**EXERCISE DESCRIPTION**
Using the data below, output the first line and every line after it up to and including the line containing "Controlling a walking", exactly as written and with nothing added.

**EXERCISE MATERIALS**
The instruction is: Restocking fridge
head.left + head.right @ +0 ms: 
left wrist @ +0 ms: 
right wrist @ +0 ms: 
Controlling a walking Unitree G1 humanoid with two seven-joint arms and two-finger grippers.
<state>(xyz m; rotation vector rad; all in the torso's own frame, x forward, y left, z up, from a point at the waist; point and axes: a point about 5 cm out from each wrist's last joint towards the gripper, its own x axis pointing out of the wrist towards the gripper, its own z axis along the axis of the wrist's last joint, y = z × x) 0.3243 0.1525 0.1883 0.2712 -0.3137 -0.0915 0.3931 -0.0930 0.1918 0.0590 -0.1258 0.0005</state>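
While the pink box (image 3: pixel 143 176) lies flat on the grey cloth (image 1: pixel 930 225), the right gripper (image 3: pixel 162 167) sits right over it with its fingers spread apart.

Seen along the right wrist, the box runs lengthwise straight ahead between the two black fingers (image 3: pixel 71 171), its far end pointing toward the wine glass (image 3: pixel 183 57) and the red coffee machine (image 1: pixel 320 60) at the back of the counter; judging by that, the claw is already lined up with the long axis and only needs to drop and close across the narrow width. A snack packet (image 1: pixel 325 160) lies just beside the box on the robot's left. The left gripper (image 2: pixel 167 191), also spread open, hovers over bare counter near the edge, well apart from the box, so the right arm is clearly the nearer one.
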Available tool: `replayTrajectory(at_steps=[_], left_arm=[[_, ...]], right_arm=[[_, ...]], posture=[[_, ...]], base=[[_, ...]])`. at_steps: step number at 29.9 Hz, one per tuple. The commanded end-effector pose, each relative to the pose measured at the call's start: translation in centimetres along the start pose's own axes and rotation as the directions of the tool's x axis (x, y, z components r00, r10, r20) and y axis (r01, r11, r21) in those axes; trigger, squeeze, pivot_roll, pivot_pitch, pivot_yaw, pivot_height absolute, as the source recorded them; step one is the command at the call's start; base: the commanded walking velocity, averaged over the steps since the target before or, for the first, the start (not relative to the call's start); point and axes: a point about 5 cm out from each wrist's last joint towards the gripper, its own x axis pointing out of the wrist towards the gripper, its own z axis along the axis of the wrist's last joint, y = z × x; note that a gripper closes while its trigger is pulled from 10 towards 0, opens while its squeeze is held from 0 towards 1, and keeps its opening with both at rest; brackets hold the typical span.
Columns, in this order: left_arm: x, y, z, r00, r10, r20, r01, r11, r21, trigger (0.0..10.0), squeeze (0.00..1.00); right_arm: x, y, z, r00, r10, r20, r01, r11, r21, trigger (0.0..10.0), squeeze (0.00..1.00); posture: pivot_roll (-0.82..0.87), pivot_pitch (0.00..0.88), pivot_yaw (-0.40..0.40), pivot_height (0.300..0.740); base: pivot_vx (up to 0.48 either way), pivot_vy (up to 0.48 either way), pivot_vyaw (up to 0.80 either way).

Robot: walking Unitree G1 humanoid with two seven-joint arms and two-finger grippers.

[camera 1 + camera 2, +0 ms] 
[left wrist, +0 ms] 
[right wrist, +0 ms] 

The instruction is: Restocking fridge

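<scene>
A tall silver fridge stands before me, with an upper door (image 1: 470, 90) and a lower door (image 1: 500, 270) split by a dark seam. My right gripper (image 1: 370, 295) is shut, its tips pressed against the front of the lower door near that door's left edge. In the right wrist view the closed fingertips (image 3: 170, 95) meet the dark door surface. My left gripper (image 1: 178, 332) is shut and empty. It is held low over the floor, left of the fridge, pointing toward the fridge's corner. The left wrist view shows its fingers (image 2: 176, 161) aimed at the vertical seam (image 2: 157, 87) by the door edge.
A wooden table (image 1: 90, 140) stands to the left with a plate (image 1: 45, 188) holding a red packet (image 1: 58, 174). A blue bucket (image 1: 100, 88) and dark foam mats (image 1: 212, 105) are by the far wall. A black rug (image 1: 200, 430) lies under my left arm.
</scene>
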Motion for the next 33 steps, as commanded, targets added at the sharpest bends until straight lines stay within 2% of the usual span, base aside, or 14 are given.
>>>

**RESULT FOR THIS TASK**
The instruction is: Restocking fridge
head.left + head.right @ +0 ms: 
left wrist @ +0 ms: 
right wrist @ +0 ms: 
Controlling a walking Unitree G1 humanoid with two seven-joint arms and two-finger grippers.

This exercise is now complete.